You can also add a joint owner to a bank account, taxable brokerage account or a real estate deed, and provided that joint ownership includes rights of survivorship, when you pass away, ownership of the asset reverts fully to the surviving joint owner without having to go through probate.   There are a couple of major drawbacks here, though. One is that you lose control over the assets when they pass to the joint owner, and the surviving joint owner is free to change the ultimate beneficiaries of the assets in a way you would never have intended. This highlights the importance of good communication with any joint owners to ensure you are on the same page regarding estate planning goals. The other major drawback is that if the joint owner passes away, gets divorced, or gets sued, the assets in your joint account with them could be part of their settlement.

 

Revocable Living Trust

 

A final option is to create a revocable living trust, which were invented as a way to bypass probate. Once the trust is created, you then must take the next step of retitling assets to the trust, but once in the trust, those assets will pass according to the instructions in the trust document without having to go through probate. You retain the right to “revoke” that funding and move money in and out of the trust as needed; so, when you have a brokerage account tied to that trust, it functions exactly like a regular, taxable brokerage account, the only difference being that upon your death the assets will pass according to the trust document rather than your will via probate.   Your brokerage company will help with retitling brokerage account assets to the trust, your estate planning attorney can help with retitling real estate deeds to the trust, and you can then retitle any other asset valuable enough to warrant the effort, including expensive jewelry, art collections, etc. Additionally, a trust allows you to not only control who receives your assets, but the timing of the disposition of those assets. With a will, once your estate is settled in the probate process, any assets that pass through the will are immediately accessible to beneficiaries (heirs or charities), which can be problematic if they are not mature enough to steward that amount of wealth. There are countless stories throughout history of large windfalls proving ruinous to immature wealth stewards.

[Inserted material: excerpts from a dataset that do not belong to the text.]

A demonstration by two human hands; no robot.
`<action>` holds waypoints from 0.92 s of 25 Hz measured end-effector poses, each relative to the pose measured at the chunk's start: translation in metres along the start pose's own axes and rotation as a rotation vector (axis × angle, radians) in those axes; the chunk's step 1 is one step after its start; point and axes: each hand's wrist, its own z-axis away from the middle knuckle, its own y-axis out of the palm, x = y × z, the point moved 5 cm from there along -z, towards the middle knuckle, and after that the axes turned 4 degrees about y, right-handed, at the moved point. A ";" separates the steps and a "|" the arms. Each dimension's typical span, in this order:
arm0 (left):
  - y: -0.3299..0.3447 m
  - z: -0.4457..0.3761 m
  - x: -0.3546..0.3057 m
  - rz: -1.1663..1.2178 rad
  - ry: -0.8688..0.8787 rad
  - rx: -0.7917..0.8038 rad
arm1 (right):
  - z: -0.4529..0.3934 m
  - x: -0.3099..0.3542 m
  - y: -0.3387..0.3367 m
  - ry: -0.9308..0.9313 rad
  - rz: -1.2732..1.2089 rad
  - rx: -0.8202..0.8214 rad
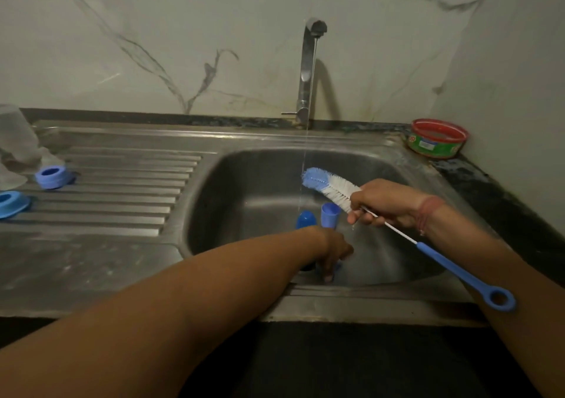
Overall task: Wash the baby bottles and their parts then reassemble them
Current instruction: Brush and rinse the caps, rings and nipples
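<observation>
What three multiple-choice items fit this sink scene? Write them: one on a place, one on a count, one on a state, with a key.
1. Where do the blue screw rings lie?
A. on the draining board
B. in the basin
C. beside the red tub

2. How many blue caps stand in the basin behind the left hand?
A. none
B. two
C. five

3. What is the tap doing?
A. it is shut off
B. it runs in a thin stream
C. it sprays onto the wall

Key: 1 A, both rings rest on the ribbed draining board at left. 2 B, a domed cap and an open one stand side by side. 3 B, a thin stream falls on the bottle brush that the right hand grips.
</observation>
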 end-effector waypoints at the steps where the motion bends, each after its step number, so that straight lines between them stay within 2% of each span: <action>1: 0.001 -0.002 -0.003 -0.032 0.007 -0.002 | 0.000 -0.001 0.000 0.004 -0.008 0.001; 3: 0.003 -0.003 -0.004 -0.051 -0.002 -0.003 | -0.002 -0.003 -0.001 0.015 -0.029 0.003; 6: -0.005 0.007 0.013 0.114 -0.048 -0.077 | -0.005 -0.003 -0.002 0.030 -0.091 0.036; 10: -0.011 0.024 0.041 0.266 -0.119 -0.207 | -0.002 0.002 0.000 0.008 -0.386 0.182; 17: -0.021 0.051 0.105 0.724 -0.309 -0.622 | 0.011 0.006 0.004 0.029 -0.606 0.199; 20: -0.017 0.055 0.121 0.831 -0.368 -0.693 | 0.032 0.018 0.018 0.028 -0.667 0.325; 23: -0.020 0.052 0.128 0.846 -0.334 -0.733 | 0.063 0.041 0.034 0.016 -0.736 0.517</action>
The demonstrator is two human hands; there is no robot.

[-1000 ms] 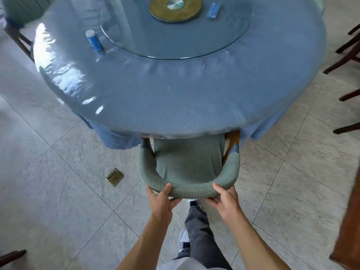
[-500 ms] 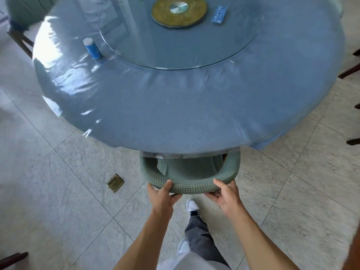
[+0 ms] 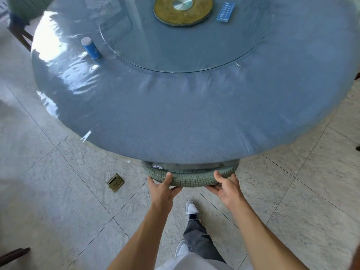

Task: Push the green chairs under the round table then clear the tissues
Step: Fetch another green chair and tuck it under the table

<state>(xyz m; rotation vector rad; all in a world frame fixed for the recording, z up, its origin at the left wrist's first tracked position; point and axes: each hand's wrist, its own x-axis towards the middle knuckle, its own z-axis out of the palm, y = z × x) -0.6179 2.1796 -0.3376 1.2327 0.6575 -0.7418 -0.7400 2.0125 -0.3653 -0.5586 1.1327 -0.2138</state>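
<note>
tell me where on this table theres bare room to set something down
Free: the wide blue cloth band of the round table between the near edge and the glass turntable, right of the blue canister. Crowded: the turntable's middle, with the brass disc and blue packet.

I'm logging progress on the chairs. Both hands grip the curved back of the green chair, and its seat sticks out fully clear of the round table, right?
Not quite. The head view shows both the left hand and right hand gripping the green chair, but its seat is hidden under the round table; only the curved back shows.
</note>
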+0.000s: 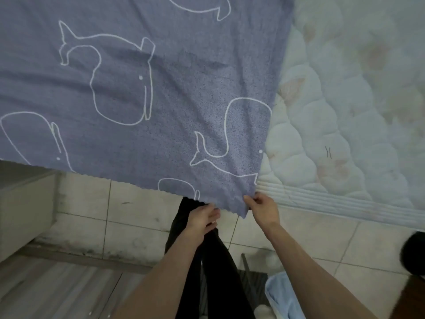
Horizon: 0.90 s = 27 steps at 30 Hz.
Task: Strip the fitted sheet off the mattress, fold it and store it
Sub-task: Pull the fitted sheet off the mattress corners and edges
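Blue-grey cloth with white whale drawings fills most of what I see. It is the fitted sheet (142, 93), and it hangs out flat in front of me, above the floor and partly over the mattress (345, 116). I hold it by its near corner. My right hand (262, 210) pinches the corner edge with thumb and fingers curled on the cloth. My left hand (202, 218) is just beside it at the wavy bottom edge, with its fingers bent under the cloth; it touches the sheet, and it seems to grip it too. Both hands are close together, a little apart.

On the right the mattress is bare, white and puffy, with faded pink marks and a ribbed side. Below the sheet is the tile floor (142, 217), pale with dark lines. My legs in black trousers (207, 261) stand on it. Near my right arm lies something light blue and soft (280, 298).
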Each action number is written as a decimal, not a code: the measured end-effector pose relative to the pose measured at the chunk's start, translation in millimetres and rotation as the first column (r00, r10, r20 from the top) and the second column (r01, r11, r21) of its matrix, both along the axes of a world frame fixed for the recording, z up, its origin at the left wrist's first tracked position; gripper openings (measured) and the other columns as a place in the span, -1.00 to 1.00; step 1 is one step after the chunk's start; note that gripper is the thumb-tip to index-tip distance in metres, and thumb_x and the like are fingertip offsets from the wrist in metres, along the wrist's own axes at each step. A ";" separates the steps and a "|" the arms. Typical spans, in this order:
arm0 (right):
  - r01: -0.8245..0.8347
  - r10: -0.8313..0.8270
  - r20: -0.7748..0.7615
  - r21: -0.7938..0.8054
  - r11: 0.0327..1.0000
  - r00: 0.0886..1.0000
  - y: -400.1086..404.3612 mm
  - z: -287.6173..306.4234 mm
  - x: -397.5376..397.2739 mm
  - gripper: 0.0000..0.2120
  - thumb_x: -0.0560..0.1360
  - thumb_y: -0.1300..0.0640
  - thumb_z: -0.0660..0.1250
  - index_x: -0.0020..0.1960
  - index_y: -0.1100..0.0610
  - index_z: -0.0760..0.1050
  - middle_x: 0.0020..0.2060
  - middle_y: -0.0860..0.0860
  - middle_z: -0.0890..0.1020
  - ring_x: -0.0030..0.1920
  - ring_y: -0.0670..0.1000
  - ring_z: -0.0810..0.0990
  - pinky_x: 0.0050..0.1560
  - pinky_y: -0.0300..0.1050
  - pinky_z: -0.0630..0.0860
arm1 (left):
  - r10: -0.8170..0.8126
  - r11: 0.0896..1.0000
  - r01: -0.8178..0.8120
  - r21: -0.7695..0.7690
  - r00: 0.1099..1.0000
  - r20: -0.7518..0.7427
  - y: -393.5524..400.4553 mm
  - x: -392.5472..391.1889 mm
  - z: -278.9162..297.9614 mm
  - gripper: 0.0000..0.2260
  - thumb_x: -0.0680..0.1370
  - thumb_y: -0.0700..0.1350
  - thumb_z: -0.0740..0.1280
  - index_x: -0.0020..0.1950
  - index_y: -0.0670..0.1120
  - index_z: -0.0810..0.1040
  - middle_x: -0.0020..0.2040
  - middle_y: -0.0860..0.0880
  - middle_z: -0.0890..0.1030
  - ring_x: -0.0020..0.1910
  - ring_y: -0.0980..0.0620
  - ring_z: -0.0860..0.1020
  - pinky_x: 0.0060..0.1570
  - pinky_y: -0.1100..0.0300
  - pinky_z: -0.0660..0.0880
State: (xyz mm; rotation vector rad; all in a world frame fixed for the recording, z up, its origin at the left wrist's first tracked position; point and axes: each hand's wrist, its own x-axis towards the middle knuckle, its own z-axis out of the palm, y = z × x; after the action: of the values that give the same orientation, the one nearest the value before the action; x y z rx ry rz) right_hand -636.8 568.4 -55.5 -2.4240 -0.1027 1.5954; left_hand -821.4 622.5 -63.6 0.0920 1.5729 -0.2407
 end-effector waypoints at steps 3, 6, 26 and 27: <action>0.130 -0.130 0.009 -0.175 0.976 0.991 -23.7 36.5 5.7 -0.91 0.55 0.12 0.33 -0.06 0.13 0.58 -0.19 0.08 0.73 -0.12 0.13 0.69 -0.04 -0.02 0.58 | -0.698 0.716 0.698 0.023 0.715 0.047 12.3 8.5 37.9 -0.74 0.60 0.06 0.34 -0.11 -0.12 0.61 -0.15 -0.03 0.62 -0.17 0.05 0.57 -0.07 0.16 0.49; 0.198 -0.217 -0.051 -0.245 0.949 0.975 -74.3 103.2 16.4 -0.85 0.59 0.16 0.30 0.03 0.22 0.59 -0.18 0.14 0.72 -0.21 0.12 0.67 -0.24 -0.13 0.51 | -0.950 0.312 0.924 0.220 0.303 0.071 31.7 29.9 96.4 -0.75 0.61 0.02 0.30 -0.17 -0.11 0.52 -0.20 -0.06 0.54 -0.19 0.01 0.52 -0.14 0.16 0.39; 0.847 -0.865 0.018 -0.213 0.487 0.502 -460.1 332.2 222.1 -0.77 0.62 0.21 0.18 -0.18 0.16 0.49 -0.17 0.16 0.55 -0.14 0.12 0.53 -0.11 -0.08 0.38 | -0.943 -0.301 0.808 0.506 -0.172 -0.286 -141.2 468.3 321.6 -0.81 0.64 -0.13 0.28 0.05 -0.22 0.63 0.01 -0.16 0.68 0.03 -0.13 0.63 0.01 0.08 0.49; 0.834 -0.858 -0.012 -0.228 0.502 0.514 -482.1 334.3 257.5 -0.80 0.62 0.23 0.16 -0.15 0.16 0.47 -0.20 0.18 0.50 -0.21 0.10 0.48 -0.21 -0.08 0.35 | -0.956 -0.256 0.830 0.496 -0.140 -0.259 -168.0 484.0 320.6 -0.82 0.63 -0.15 0.29 0.04 -0.23 0.63 0.00 -0.17 0.68 0.01 -0.12 0.63 -0.03 0.10 0.48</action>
State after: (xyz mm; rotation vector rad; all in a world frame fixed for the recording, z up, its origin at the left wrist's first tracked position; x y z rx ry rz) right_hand -379.4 86.3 278.8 -1.8971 1.1606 1.2481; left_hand -337.3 454.5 257.0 1.8919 0.8525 -0.9862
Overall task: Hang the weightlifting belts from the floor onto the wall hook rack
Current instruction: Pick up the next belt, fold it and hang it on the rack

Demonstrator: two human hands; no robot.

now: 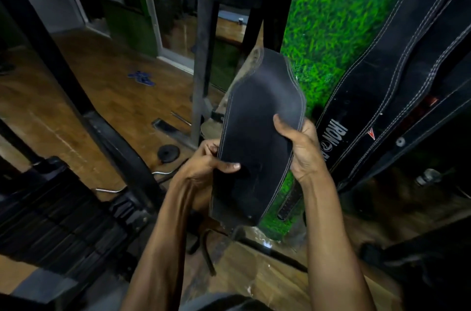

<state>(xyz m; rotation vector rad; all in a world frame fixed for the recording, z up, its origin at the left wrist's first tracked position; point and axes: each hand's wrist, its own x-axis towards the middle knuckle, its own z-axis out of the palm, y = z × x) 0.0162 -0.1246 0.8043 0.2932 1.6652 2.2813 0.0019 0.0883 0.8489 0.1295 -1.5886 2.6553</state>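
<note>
I hold a black leather weightlifting belt [257,117] with grey stitching upright in front of me, its wide back section facing me. My left hand [206,163] grips its left edge, thumb across the front. My right hand [300,147] grips the right edge, thumb on the front face. The belt's narrow strap end [289,202] dangles behind and below. Two more black stitched belts [377,96] hang down the wall at right, one with white lettering. The hook rack itself is out of view.
The wall behind the belts is covered in green artificial grass [331,12]. Black machine frames [201,56] and a weight stack [51,214] stand left and ahead. A small weight plate [168,153], a curl bar [112,189] and blue items [141,78] lie on the wooden floor.
</note>
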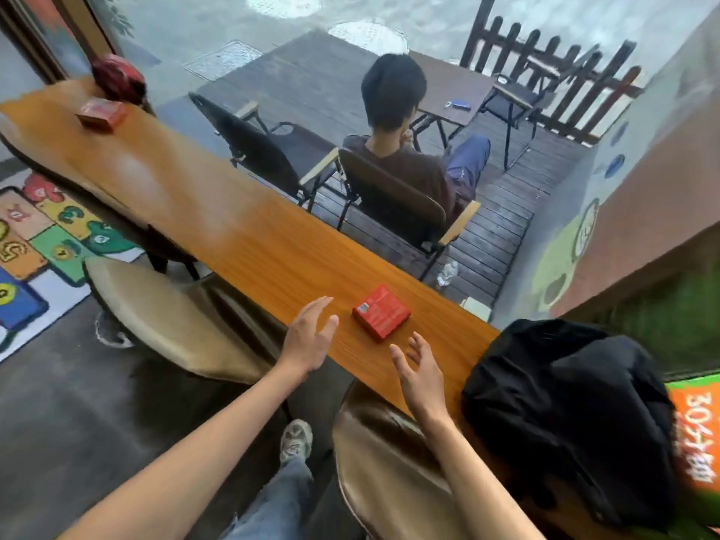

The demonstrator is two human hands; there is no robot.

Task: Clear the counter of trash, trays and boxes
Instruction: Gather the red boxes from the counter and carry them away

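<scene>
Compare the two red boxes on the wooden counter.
The near red box lies between the open left hand and right hand, sharp, with white print showing; the far red box sits at the counter's other end, blurred, beside a red round object. Both are red, flat and untouched.

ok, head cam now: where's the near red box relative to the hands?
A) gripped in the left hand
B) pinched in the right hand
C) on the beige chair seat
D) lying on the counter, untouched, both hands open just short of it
D: the red box lies flat on the wooden counter, with the left hand and right hand open on either side, neither touching it.
</scene>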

In contrast, there is great flexibility in the distribution parameters you can set for a trust and, in many ways, you are limited only by your imagination.

 

The Takeaway

 

Leaving a financial legacy requires not just developing wealth surplus (wealth over and above that needed for retirement spending) but creating a plan for the distribution of that wealth surplus, which is what makes proper estate planning so valuable. Many people do not think intentionally about this kind of planning, and the consequences can be devastating to your legacy.